Friday, September 17, 2010

Visual Scripting the Data-Oriented Way

The BitSquid engine has two separate scripting systems. The first is Lua. The entire engine is exposed to Lua in such a way that you can (and are encouraged to) write an entire game in Lua without touching the C++ code at all.

The second system, which is the focus of this post, is a visual scripting system that allows artists to add behaviors to levels and entities. We call this system Flow.

Lua and Flow have different roles and complement each other. Lua allows gameplay programmers to quickly test designs and iterate over gameplay mechanics. Flow lets artists enrich their objects by adding effects, destruction sequences, interactivity, etc.
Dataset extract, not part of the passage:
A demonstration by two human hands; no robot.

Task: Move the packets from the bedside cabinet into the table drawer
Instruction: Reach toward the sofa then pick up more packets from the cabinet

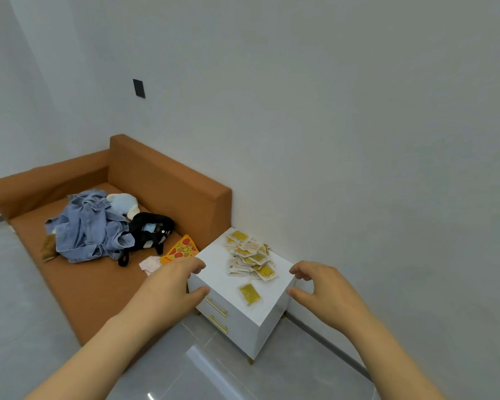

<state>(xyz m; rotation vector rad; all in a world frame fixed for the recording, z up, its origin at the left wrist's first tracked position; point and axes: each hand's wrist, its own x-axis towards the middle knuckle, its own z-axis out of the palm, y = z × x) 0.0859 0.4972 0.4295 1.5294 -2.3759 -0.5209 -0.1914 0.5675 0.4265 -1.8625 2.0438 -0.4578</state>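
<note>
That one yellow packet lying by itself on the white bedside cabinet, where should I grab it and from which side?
The lone packet lies flat on the cabinet top, apart from the pile, so there is nothing to wrap around. Probably best to come from above and pinch its near edge, which points toward the cabinet's front corner.

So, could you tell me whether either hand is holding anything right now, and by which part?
Nothing is held: the left hand and right hand are empty, on either side of the packets on the bedside cabinet.
</note>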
When the artists can do this themselves, without the help of a programmer, they can iterate much faster and the quality is raised.

Flow uses a pretty standard setup with nodes representing actions and events.  Black links control how events cascade through the graph causing actions to be taken. Blue links represent variables that are fed into the flow nodes:


In this graph, the green nodes represent events and the red node represents an action. The yellow node is an action implemented in Lua. The gameplay programmers can set up such actions on a per-project basis and make them available to the artists.

Each unit (= entity) type can have its own flow graph, specifying that unit's behavior, e.g. an explosion sequence for a barrel. There is also a separate flow graph for the entire level that the level designers can use to set up the level logic.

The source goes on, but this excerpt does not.